WORK TO COMPLETE
Please write out the data below once more, exactly as it stands.

RECORDED DATA
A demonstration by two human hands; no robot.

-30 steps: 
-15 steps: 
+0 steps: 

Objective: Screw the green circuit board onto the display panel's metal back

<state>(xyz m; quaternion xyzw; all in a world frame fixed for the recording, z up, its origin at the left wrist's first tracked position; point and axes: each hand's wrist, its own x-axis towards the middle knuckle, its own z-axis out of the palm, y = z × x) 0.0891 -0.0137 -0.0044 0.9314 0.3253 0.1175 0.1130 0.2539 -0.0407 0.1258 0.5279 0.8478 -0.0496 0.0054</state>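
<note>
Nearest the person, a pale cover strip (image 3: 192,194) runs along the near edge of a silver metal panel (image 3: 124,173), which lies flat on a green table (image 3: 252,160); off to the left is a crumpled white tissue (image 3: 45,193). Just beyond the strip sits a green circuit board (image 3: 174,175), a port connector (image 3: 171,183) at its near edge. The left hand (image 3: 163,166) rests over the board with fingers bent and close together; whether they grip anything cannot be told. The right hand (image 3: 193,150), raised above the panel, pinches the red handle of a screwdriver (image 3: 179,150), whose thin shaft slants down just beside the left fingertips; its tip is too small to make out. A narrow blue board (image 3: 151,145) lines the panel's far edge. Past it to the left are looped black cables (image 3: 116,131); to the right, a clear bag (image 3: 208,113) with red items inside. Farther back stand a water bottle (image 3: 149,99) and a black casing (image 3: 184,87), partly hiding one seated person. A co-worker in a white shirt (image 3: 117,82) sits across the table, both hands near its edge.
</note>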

ANSWER AREA
A demonstration by two human hands; no robot.

-30 steps: 
-15 steps: 
+0 steps: 

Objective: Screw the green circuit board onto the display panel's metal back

<state>(xyz m; quaternion xyzw; all in a world frame fixed for the recording, z up, its origin at the left wrist's first tracked position; point and axes: each hand's wrist, its own x-axis towards the middle knuckle, its own z-axis out of the palm, y = z × x) 0.0891 -0.0137 -0.0044 0.9314 0.3253 0.1175 0.1130 0.2539 -0.0407 0.1258 0.5279 0.8478 -0.0496 0.0054</state>
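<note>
Nearest the person, a pale cover strip (image 3: 192,194) runs along the near edge of a silver metal panel (image 3: 124,173), which lies flat on a green table (image 3: 252,160); off to the left is a crumpled white tissue (image 3: 45,193). Just beyond the strip sits a green circuit board (image 3: 174,175), a port connector (image 3: 171,183) at its near edge. The left hand (image 3: 163,166) rests over the board with fingers bent and close together; whether they grip anything cannot be told. The right hand (image 3: 193,150), raised above the panel, pinches the red handle of a screwdriver (image 3: 179,150), whose thin shaft slants down just beside the left fingertips; its tip is too small to make out. A narrow blue board (image 3: 151,145) lines the panel's far edge. Past it to the left are looped black cables (image 3: 116,131); to the right, a clear bag (image 3: 208,113) with red items inside. Farther back stand a water bottle (image 3: 149,99) and a black casing (image 3: 184,87), partly hiding one seated person. A co-worker in a white shirt (image 3: 117,82) sits across the table, both hands near its edge.
</note>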

Nothing further is needed to complete this exercise.